Saved data entries:
[Start of section]
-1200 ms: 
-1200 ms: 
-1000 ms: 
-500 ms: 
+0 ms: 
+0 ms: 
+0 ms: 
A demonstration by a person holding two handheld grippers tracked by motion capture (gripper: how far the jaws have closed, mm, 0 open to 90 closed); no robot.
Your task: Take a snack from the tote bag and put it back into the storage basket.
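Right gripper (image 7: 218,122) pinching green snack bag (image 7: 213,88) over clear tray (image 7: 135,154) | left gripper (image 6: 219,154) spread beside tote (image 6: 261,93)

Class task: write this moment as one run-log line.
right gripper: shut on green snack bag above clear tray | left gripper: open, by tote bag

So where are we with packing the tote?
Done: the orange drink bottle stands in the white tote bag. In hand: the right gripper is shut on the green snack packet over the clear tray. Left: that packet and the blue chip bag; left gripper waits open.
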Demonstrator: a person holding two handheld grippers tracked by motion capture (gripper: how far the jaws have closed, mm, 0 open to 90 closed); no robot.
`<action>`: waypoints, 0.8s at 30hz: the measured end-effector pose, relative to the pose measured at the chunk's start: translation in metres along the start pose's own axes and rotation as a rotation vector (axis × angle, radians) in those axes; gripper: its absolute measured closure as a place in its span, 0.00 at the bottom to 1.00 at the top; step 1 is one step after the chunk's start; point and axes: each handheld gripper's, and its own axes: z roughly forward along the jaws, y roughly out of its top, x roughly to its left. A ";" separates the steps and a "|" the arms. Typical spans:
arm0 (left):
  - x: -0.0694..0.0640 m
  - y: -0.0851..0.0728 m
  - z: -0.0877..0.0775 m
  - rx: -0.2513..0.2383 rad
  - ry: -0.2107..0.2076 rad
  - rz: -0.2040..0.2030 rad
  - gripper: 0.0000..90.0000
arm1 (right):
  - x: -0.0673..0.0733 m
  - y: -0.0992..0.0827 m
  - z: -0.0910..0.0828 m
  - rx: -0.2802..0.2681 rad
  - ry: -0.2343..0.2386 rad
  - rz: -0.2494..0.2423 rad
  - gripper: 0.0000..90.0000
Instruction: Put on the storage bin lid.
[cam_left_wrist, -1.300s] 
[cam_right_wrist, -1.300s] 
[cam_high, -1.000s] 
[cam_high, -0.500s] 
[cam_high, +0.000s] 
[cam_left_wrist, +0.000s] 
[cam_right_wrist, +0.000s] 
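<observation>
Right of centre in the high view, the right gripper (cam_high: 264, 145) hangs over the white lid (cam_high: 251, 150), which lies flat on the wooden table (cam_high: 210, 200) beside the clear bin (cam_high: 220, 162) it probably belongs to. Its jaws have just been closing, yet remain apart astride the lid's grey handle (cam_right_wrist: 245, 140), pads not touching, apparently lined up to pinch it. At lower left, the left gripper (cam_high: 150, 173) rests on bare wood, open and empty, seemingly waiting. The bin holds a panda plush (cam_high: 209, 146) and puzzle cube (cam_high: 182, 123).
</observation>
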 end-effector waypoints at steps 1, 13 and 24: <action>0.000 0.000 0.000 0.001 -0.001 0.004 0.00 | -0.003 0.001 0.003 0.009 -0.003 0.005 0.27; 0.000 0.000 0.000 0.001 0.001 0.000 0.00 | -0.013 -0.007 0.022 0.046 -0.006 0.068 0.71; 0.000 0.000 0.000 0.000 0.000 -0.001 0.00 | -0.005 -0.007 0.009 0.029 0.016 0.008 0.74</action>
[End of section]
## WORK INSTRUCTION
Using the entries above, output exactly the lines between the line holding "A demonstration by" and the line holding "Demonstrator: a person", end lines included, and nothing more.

## TASK SOLUTION
A demonstration by a person holding two handheld grippers tracked by motion capture (gripper: how far the jaws have closed, mm, 0 open to 90 closed); no robot.
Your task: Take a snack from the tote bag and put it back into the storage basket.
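Right gripper (image 7: 218,122) pinching green snack bag (image 7: 213,88) over clear tray (image 7: 135,154) | left gripper (image 6: 219,154) spread beside tote (image 6: 261,93)

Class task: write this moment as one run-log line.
right gripper: shut on green snack bag above clear tray | left gripper: open, by tote bag

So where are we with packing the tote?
Done: the orange drink bottle stands in the white tote bag. In hand: the right gripper is shut on the green snack packet over the clear tray. Left: that packet and the blue chip bag; left gripper waits open.
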Demonstrator: a person holding two handheld grippers tracked by motion capture (gripper: how far the jaws have closed, mm, 0 open to 90 closed); no robot.

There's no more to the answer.